Work instruction
The whole listing must be returned exactly, with no line missing.

Information provided
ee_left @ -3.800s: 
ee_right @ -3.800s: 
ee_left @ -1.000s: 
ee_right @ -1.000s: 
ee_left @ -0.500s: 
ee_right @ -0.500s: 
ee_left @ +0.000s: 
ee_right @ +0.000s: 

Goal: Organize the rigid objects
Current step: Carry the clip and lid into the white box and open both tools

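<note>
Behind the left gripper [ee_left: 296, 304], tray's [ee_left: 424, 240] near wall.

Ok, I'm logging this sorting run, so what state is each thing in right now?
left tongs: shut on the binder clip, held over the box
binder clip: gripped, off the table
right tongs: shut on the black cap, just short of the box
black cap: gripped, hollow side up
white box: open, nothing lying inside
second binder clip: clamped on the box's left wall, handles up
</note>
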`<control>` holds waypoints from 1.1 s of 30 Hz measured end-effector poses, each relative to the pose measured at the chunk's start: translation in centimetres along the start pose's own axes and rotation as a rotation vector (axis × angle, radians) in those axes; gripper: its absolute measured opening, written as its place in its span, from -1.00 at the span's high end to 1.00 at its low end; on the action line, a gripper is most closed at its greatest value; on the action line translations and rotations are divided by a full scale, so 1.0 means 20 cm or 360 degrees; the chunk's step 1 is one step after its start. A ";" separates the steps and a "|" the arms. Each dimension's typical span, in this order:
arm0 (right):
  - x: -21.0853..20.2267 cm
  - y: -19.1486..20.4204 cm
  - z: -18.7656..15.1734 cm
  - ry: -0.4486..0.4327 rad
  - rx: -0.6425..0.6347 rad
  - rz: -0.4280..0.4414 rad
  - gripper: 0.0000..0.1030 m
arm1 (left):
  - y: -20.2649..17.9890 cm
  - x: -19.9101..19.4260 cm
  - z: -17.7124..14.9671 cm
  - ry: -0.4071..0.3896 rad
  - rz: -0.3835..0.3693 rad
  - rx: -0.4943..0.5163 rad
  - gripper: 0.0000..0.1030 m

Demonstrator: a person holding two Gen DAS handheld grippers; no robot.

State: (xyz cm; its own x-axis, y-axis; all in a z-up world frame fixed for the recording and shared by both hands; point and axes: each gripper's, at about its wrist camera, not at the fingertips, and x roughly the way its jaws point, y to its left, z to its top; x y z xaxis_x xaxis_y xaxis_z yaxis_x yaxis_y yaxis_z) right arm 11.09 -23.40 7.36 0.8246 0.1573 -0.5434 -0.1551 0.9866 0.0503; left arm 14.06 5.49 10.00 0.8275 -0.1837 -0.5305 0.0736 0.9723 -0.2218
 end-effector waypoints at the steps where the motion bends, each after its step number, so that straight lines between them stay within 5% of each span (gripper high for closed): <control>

Your solution
ee_left @ -3.800s: 
ee_right @ -3.800s: 
ee_left @ -1.000s: 
ee_right @ -1.000s: 
ee_left @ -0.500s: 
ee_right @ -0.500s: 
ee_left @ +0.000s: 
ee_right @ +0.000s: 

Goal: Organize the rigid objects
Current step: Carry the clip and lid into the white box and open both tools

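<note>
Behind the left gripper [ee_left: 296, 304], tray's [ee_left: 424, 240] near wall.

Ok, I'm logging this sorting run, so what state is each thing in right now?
left tongs: shut on the binder clip, held over the box
binder clip: gripped, off the table
right tongs: shut on the black cap, just short of the box
black cap: gripped, hollow side up
white box: open, nothing lying inside
second binder clip: clamped on the box's left wall, handles up
</note>
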`<control>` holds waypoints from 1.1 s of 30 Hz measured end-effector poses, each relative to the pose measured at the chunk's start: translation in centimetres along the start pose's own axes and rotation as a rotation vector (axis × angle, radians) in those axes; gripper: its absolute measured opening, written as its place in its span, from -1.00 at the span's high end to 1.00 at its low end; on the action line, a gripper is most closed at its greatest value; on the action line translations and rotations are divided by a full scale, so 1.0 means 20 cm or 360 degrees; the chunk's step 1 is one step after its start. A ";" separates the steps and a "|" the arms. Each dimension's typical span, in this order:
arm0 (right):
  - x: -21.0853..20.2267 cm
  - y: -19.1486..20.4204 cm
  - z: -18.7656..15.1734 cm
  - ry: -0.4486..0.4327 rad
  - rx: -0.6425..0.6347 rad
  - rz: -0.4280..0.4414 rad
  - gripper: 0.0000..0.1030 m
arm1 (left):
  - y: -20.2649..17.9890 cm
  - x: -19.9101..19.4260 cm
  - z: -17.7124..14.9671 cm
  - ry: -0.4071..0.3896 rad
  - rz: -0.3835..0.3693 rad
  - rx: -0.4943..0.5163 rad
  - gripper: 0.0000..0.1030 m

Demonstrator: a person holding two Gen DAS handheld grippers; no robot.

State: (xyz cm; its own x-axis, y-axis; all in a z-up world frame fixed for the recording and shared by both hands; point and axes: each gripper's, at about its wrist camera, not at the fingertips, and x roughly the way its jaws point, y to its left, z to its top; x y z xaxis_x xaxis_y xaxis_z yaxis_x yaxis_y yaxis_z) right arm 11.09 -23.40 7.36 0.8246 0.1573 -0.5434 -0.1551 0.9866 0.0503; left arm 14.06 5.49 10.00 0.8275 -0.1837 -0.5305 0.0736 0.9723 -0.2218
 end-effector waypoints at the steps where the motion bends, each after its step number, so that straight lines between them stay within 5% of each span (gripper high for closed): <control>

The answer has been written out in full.